Anyway, even if it did solve the issue, if for some reason you needed a
more complicated expression than `std::move(*opt_str) + " World!"` and
then decide to extract that into a function that takes a reference to an
optional then you are back to the original issue again, like so:
opt_str.emplace(append_world(opt_str));
Only lazily evaluating the "top-most" expression feels like a weird
place to draw the line and results in a quirk that can break extracting
expressions into functions.
> That is to say, the arguments
> to the "operator+" function get evaluated before the 'emplace' method
> is invoked. Looking at your original 'foo' function again:
>
> void foo(std::optional<std::string>& opt_str)
> {
> if ( opt_str.has_value() )
> {
> opt_str.emplace( std::move(*opt_str) + " World!" );
> }
> }
>
> After PRvalue Parameters have been added to the language, the x86_64
> assembler on Linux for 'foo' will be something like as follows. (Note
> on Linux that the first 3 arguments go in RDI, RSI, RCX, and the
> return value goes in RAX).
>
> Foo: ; address of opt_str is in RDI
> push rdi ; save address of opt_str for later
> call optional<string>::has_value ; returned boolean goes in RAX
> test rax, rax ; check if has_value returned false
> jnz has_value_is_true ; if nonzero jump to has_value_is_true
> pop rdi ; just to restore stack pointer
> ret ; return from function
> has_value_is_true:
> mov rdi, [rsp] ; set 1st param = address of opt_str
> call optional<string>::operator* ; return value goes in RAX
> pop rdi ; address of opt_str in 1st argument
> position again
> push "World!" ; 2nd argument wrapped to helper function is "World!"
> push rax ; 1st argument wrapped to helper function
> is address of *opt_str
> mov rsi, Helper_Function ; set 2nd argument to address of
> Helper_Function
> mov rcx, rsp ; set 3rd argument to current stack pointer
> call optional<string>::emplace(string&&&)
> sub rsp, 16 ; just to restore the stack
> ret
>
> Okay . . . having written this out . . . . I can see now where the problem is:
> The address of '*opt_str' is passed to the Helper_Function, and it
> is the 'emplace' method that will invoke the Helper_Function, but the
> 'emplace' method will invoke "this->reset()" before invoking
> Helper_Function, meaning that Helper_Function will be given the
> address of a string that has already been destroyed.
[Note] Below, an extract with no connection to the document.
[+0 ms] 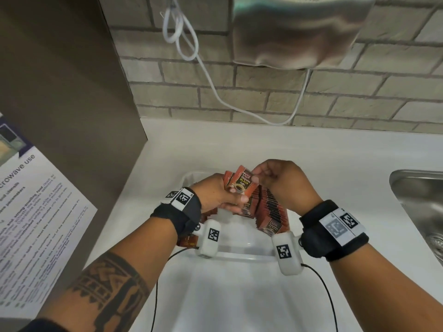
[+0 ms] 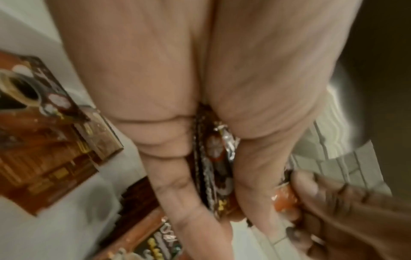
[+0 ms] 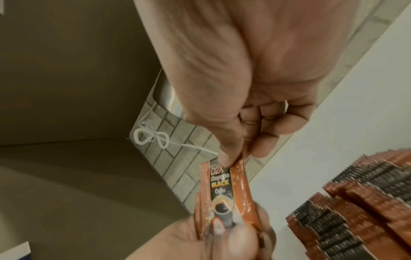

I wonder if
> there's a remedy to this. Specifically the problem is as follows:
> (1) If we destroy the string before calling the helper, then we
> get a segfault
> (2) If we don't destroy the string before calling the helper, then
> we get a memory leak
>
> I don't think that No. 1 can be remedied at all -- we can't query an
> object after its memory has been deallocated. But I think that No. 2
> can be remedied if we relocate the object in order to destroy it later
> at a different location. So the chain of events inside the 'emplace'
> method would be:
> (1) Relocate "*opt_str" to another memory address
> (2) Invoke the helper function (thus overwriting the string in-place)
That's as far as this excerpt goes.